Wednesday, July 19, 2017

Visit to a Small Planet—Lakewood Theatre Company—Lake Oswego, OR

Alien Perspective

The comedy by the famous political/historical writer, Gore Vidal, is directed by the equally famous, local actor/director, Tobias Andersen.  It is playing at their space, 368 S. State St., in Lake Oswego, through August 13th.  For more information, go to their site at www.lakewood-center.org or call 503-635-3901.

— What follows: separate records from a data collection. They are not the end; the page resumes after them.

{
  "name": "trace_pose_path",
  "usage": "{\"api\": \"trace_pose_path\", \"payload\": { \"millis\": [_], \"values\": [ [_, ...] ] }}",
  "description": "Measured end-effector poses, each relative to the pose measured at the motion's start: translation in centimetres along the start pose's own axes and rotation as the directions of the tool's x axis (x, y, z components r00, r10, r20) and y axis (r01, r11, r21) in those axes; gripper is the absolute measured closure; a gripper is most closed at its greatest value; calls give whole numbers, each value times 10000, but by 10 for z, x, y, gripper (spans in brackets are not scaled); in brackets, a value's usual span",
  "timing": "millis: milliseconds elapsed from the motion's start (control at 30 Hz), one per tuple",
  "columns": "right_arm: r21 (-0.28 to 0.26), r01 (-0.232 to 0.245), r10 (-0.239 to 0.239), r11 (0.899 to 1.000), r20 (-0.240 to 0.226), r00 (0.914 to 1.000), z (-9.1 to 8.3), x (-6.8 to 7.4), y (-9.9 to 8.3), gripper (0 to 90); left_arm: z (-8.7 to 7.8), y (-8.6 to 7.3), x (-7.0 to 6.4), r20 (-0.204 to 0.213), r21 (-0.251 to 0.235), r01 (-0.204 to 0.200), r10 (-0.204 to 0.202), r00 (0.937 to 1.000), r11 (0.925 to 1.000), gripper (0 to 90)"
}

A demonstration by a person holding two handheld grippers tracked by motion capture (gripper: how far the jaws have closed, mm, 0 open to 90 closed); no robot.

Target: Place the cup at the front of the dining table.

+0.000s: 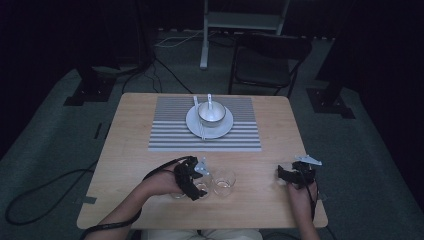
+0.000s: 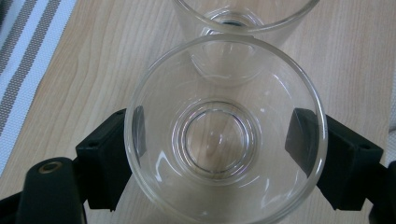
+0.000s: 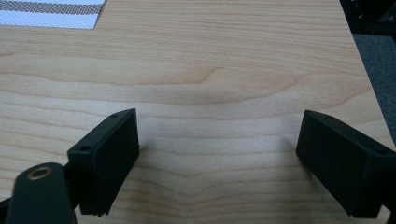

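Two clear empty glasses stand side by side near the table's front edge. My left gripper (image 1: 195,184) reaches over the left glass (image 1: 202,189). In the left gripper view this glass (image 2: 219,135) sits between the two jaws of my left gripper (image 2: 215,140), which stand wide apart and close beside its walls. The second glass (image 1: 223,181) (image 2: 243,16) stands just beyond it, almost touching. My right gripper (image 1: 291,176) (image 3: 217,140) hovers low over bare wood at the front right, open with nothing between its jaws.
A grey striped placemat (image 1: 240,135) (image 2: 18,56) (image 3: 46,14) lies at the table's far middle. On it sits a white plate (image 1: 191,125) holding a metal bowl (image 1: 211,114), a spoon (image 1: 209,100) and chopsticks (image 1: 199,122). A black chair (image 1: 267,65) stands behind the table.
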State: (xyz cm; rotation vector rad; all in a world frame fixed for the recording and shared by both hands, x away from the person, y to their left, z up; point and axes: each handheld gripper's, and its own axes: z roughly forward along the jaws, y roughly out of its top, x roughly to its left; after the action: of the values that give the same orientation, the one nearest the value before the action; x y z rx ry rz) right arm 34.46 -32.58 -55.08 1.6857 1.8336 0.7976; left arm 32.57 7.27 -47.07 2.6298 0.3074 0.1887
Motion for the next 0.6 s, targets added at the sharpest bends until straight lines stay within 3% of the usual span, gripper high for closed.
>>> {"api": "trace_pose_path", "payload": {
  "millis": [200, 600],
  "values": [
    [-8, -8, 8, 10000, 6, 10000, 0, 0, 0, 126, -4, 2, 1, -55, -122, -195, 195, 9998, 9997, 183],
    [-10, -7, 7, 10000, 6, 10000, 0, 0, 0, 126, -11, 7, 15, -352, -389, 52, -66, 9994, 9992, 183]
  ]
}}
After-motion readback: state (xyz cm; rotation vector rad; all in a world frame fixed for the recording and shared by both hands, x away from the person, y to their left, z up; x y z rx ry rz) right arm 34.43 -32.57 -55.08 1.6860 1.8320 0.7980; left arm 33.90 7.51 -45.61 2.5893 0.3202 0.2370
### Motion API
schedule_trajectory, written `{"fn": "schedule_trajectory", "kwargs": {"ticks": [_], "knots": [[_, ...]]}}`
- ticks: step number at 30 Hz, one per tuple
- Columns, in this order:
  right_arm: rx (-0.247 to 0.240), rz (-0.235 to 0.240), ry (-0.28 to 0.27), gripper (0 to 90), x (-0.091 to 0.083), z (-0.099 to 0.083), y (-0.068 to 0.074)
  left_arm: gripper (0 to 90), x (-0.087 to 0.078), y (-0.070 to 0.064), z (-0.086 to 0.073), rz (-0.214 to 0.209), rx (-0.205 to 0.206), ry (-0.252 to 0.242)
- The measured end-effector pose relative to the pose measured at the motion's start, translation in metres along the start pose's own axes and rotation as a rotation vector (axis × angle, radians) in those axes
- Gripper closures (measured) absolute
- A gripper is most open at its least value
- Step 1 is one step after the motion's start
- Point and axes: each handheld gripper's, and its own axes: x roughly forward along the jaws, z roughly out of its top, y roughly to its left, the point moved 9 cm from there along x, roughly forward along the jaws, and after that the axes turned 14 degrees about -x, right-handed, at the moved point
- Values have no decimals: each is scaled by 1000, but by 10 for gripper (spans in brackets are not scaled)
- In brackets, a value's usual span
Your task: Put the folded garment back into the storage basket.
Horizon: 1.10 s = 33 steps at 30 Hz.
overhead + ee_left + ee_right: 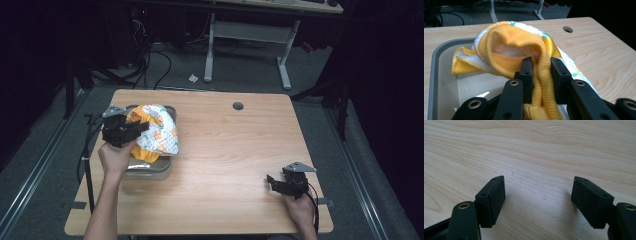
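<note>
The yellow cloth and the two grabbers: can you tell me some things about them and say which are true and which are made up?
1. The left gripper is pinching the yellow cloth. True.
2. The right gripper is holding a spoon. False: its jaws are apart with nothing between them, just above the bare table.
3. The cloth sits over a grey tray. True.
4. The tray is at the right side of the table. False: in the high view it is at the left side.
5. The cloth is plain blue. False: it is yellow with a white patterned part.
</note>
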Motion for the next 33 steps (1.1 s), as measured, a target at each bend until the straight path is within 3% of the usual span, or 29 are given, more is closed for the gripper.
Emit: {"fn": "schedule_trajectory", "kwargs": {"ticks": [9,23,28,33], "knots": [[0,0,0,276,0,0,0,733,11,16,-8,24,-38,36],[0,0,0,276,0,0,0,730,31,36,-21,95,-41,94],[0,0,0,276,0,0,0,724,38,45,-27,163,-11,124],[1,0,0,276,0,0,0,717,42,50,-31,185,-14,147]]}}
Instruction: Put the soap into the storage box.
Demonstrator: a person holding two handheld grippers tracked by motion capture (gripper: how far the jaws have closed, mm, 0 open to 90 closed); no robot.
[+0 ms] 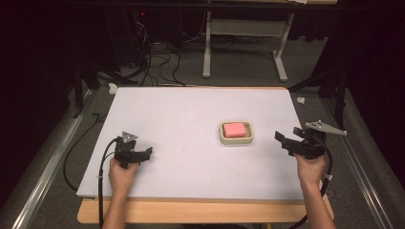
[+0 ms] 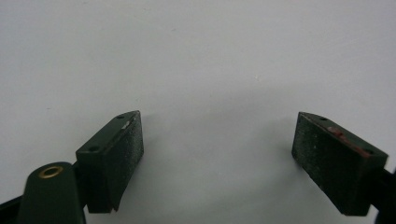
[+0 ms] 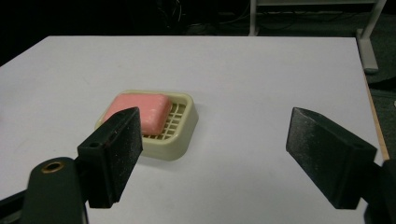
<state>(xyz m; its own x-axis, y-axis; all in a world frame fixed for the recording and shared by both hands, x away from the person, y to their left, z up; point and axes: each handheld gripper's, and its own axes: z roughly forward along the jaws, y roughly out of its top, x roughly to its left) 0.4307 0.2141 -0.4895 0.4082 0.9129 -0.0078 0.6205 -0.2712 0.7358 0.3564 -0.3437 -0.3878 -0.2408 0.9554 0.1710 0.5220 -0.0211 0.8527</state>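
Two grippers spread wide, nothing held: left gripper (image 1: pixel 149 151) low over bare white table (image 1: pixel 181 119), right gripper (image 1: pixel 282 140) aimed at pink soap (image 1: pixel 234 129) lying in cream soap dish (image 1: pixel 236 140), right of table centre. Best approached from the right, jaws straddling the soap above the dish rim, closing gently, likely slippery.

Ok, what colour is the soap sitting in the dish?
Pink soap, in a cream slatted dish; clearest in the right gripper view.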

What would we look like now to an alien being from a totally foreign environment?  My guess he would take one view of our situations on Earth and conclude we weren’t worth bothering about, because we seemed hell-bent on self destruction, and would deduce that they found no intelligent life here!  In the late 1950’s, the time-frame of this story, it might look slightly more subdued than that.  But, nevertheless, we would still spell doom.

This play was made into a silly, worthless film many years ago starring Jerry Lewis and most of the political edge was removed for his antics.  The actual stage version had the brilliant Cyril Richard (remember Captain Hook from the Mary Martin, “Peter Pan”) in the lead role.  This time out, we have Jeremy Southard as Kreton, the alien from a faraway galaxy (or dimension).  He seems a cross between Dick Shawn, Paul Lynde and Jonathan Winters.  He is more subtle than Lewis and that is probably more the way Vidal saw it.

Anyway, as to the story, we have him landing in a typical, middle-class home of the era, ala an Ozzie & Harriet-type of family.  There is the hubby, a TV commentator, Roger (Todd Hermanson), and his sanitized wife, bedecked with pearl necklace and hoop skirt, Reba (Julie Elizabeth Knell).  Of course they have a perky daughter, just ripe for the 60’s rebellion era, Ellen (Melissa Sondergeld), and her country, farm-boy sweetie, Conrad (Paul Harestad).  And let us not forget the feisty, family cat, Rosemary (Dusty), who has some uncanny abilities of her own.

Of course, we also have to have the political connection, as their best friend is a General in the Army, the puffy, Tom Powers (Erik James), and his trusty, meek Aide (Kaleb Hood).  And also, to round out things, we have a mysterious stranger, Delton 4 (Ethan LaFrance), adding to the confusion.  Mix them all together and you have the beginnings of a scary new world.  But how to set things right again is the question.

It seems that Kreton is not unlike some of the aliens Star Trek envisioned, like the enigmatic “Q,” having no concept of human emotions or purpose.  Once the alien perspective is added to this concoction, then weaknesses, prejudices, and strengths are revealed and lessons can be gleaned, that is, if all survive.  For more information, tune in to this episode.  And you’ve probably never seen anything funnier that a military man with laundry and his future vision for it.

The story may be a bit dated but it does truly reflect that era, as it should be.  Andersen is an actor’s director and it shows in the cast he has chosen, they all epitomize the artificial roles that were pictured on the boob tube of what we were supposed to be like.  And his handling of the comic bits, rather than being zany, as Lewis portrayed them, are subtler and eerily more creepy that way, as if they were skirting around the truth.

Southard does well in keeping his character in check, as it could have been over-blown but works much better this way.  James, a season veteran, is perfect as the General and his comic bits with the washing machine are priceless.  This is a show for the whole family.  And, although a comedy, it does have some serious digs as to how we view things, as seen through an outsider’s eyes.

I recommend this show.  If you do choose to see it, please tell them Dennis sent you.